# 125G tank, building commencing!



## The King Crabb (Jun 28, 2011)

I've been talking about this mythical build for over a month now, and it's finally starting! As many of you may know, I was planning on building this tank out of plywood, but something even better has turned up! I found a guy who only lives 5 miles from my house and has a brand new 125G tank he's selling for... (wait for it...) $125! I'd spend at least that much on just one pane of glass in a plywood tank so I figure this is definitely a step in the right direction! I'll be heading over there at 4:15, about 3 hours, and once I'm out and about I'll also be heading to the lumber yard to get some wood going for this stand!

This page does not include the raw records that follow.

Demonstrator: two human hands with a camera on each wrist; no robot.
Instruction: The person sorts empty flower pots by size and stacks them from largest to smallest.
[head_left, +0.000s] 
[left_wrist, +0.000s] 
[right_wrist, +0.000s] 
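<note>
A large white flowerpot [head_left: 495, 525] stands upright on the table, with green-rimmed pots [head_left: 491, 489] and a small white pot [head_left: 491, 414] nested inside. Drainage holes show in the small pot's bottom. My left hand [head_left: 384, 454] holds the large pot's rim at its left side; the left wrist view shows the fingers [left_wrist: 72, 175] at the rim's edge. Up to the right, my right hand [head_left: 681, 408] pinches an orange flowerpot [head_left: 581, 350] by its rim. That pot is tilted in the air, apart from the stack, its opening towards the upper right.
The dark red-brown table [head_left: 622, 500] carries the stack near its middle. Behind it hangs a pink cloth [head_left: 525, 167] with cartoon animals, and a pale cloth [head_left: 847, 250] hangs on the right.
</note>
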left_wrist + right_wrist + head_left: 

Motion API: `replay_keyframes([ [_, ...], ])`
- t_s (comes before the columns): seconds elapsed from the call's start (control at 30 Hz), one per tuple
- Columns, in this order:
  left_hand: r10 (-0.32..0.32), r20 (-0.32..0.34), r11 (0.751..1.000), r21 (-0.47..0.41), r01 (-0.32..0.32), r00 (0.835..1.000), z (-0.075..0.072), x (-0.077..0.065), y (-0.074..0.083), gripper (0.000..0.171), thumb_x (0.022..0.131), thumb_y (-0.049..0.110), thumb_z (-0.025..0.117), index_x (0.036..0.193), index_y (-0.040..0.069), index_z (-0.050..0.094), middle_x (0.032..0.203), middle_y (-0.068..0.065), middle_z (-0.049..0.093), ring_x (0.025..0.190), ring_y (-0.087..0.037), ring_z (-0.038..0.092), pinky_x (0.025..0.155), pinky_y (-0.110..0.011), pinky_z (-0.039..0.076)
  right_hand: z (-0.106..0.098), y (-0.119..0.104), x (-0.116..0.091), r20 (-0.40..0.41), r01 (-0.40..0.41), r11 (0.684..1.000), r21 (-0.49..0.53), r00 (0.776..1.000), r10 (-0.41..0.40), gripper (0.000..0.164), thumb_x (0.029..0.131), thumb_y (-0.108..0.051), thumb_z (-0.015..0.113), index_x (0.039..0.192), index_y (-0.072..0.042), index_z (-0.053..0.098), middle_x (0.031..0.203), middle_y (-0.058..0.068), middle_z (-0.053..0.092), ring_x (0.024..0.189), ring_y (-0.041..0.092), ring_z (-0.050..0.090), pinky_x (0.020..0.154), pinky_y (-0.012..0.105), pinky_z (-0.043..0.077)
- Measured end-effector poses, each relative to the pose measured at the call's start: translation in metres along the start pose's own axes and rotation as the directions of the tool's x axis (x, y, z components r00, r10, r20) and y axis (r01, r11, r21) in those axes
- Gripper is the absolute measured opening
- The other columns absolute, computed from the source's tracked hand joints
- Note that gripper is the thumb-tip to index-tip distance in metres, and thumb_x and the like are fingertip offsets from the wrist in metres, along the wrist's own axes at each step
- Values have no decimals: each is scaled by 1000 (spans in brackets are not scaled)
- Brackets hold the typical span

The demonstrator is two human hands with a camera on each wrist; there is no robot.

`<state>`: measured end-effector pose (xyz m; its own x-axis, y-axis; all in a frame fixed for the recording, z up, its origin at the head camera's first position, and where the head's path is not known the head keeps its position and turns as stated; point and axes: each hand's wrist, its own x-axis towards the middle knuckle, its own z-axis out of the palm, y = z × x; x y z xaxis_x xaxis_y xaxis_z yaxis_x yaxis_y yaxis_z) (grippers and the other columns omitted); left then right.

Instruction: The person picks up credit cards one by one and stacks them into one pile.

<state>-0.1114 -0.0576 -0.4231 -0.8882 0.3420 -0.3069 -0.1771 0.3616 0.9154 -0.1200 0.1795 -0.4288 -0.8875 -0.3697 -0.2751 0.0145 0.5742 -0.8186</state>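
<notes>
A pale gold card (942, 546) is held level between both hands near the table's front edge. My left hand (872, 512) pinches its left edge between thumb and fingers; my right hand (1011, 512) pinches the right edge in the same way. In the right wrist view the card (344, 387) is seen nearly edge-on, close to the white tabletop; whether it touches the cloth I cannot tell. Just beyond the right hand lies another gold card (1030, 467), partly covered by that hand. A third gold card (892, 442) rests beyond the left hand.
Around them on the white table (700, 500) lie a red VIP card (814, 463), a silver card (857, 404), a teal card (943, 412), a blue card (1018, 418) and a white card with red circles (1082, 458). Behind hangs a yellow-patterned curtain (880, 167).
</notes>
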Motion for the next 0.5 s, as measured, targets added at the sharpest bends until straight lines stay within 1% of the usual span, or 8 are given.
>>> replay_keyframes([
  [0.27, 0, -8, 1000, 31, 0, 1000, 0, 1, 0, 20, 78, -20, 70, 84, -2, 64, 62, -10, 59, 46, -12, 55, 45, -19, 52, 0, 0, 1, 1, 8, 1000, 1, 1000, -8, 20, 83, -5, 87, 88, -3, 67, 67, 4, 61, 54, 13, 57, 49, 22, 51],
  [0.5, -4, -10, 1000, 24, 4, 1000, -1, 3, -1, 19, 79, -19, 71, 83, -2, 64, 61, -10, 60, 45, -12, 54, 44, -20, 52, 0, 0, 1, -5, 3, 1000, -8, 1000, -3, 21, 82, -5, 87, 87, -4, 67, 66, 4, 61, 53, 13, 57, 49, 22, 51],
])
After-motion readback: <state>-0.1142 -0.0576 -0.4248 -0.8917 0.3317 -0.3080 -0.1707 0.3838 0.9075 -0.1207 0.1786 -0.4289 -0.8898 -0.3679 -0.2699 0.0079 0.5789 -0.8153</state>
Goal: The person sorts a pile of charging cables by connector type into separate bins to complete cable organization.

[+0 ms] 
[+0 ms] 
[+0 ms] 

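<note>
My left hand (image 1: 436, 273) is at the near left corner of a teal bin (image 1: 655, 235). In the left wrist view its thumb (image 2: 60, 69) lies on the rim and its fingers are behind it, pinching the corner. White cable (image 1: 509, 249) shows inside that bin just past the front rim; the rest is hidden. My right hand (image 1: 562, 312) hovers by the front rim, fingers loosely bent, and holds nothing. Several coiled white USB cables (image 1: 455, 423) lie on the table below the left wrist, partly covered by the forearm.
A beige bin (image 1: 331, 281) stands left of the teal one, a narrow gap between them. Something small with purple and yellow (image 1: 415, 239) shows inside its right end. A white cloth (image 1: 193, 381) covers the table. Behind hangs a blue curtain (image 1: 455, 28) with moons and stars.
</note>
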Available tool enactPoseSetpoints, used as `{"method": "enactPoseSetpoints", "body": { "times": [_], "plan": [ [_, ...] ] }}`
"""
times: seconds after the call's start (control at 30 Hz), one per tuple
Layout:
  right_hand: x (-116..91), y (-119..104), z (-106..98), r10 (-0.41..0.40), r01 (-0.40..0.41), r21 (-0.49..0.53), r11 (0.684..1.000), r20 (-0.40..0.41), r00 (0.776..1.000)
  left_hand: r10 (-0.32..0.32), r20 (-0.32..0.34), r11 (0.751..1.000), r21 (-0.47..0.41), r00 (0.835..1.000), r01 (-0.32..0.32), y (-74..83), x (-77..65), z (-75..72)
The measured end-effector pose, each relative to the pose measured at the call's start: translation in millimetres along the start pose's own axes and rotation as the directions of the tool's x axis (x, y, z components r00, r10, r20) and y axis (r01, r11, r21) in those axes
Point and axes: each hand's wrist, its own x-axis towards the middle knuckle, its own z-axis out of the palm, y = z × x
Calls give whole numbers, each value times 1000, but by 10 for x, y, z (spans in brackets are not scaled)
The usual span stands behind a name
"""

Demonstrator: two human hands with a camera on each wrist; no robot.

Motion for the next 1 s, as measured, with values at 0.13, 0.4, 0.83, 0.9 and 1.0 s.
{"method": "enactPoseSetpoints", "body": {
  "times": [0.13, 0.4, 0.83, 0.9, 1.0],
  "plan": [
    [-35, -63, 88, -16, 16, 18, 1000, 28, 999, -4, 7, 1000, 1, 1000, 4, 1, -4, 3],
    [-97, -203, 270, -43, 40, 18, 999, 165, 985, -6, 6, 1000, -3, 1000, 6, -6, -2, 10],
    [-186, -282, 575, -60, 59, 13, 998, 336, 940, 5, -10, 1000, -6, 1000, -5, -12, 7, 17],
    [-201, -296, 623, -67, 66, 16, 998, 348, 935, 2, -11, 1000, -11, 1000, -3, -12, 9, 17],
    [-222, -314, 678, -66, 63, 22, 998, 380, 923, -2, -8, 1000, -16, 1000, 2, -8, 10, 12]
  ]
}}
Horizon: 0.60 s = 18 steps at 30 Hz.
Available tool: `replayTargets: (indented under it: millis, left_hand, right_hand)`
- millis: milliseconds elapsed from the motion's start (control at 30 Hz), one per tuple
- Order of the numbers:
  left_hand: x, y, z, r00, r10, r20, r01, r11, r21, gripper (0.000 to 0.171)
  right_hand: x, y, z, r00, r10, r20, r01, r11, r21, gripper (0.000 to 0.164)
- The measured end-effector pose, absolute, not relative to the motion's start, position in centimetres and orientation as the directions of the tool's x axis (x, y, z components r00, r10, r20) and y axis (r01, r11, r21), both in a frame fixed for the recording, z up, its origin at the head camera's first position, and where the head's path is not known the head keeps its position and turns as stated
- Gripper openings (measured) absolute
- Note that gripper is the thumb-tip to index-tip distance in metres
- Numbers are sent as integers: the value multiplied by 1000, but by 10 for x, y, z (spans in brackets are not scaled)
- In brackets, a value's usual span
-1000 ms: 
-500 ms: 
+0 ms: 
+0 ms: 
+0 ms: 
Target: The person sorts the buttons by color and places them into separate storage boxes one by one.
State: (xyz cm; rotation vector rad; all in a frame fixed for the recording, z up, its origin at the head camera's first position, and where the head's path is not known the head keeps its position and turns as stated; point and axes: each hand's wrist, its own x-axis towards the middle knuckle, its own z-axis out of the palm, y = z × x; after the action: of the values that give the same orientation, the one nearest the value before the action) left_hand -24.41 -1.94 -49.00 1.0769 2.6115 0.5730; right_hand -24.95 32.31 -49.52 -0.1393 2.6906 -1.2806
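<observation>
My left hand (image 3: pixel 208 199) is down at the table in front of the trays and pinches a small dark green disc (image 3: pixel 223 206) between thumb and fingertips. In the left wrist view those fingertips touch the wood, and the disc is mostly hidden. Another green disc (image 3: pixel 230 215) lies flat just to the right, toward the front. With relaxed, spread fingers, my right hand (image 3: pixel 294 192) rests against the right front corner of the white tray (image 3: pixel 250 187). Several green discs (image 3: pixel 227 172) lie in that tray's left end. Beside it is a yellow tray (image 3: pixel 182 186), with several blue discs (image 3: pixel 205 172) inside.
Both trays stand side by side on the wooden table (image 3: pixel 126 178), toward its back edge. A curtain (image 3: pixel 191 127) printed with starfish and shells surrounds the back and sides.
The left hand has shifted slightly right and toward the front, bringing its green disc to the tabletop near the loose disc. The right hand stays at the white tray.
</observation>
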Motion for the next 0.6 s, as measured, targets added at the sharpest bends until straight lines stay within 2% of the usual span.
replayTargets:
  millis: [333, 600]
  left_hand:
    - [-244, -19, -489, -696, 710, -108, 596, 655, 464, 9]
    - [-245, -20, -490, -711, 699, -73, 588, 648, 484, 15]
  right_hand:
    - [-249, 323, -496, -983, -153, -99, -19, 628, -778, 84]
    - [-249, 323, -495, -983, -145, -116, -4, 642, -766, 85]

Having to rethink filtration though... thoughts on this idea?

Have two internal filters: ( http://www.catalinaaquarium.com/store/p ... ts_id=1333 ) , when they're assembled they look like this, except a little bigger since this a picture of the model below it:










So the idea is to have two of those, one about a foot from each end, and then have the outlet hoses going up out of the water and joining together above the waterline to form a 4' spray bar.


----------



## CITADELGRAD87 (Mar 26, 2003)

Wow, congrats on the score.

I am thinking you need to do a sump, later today/tomorrow I will be posting on my thread about how I am converting a 60G acrylic I found on CL. I got the tank for $40, all the acrylic and glue/saw blade for anohter $50, and about $40 for 10G bio balls. I had to pick up a bigger mag pump, but I got lucky with that and found a local guy that had a garage full of stuff form a closed LFS.

All in, I figure $200 for a 60 gallon mega filter that could handle 300G worth of bio load, all for my little old 100 gallon.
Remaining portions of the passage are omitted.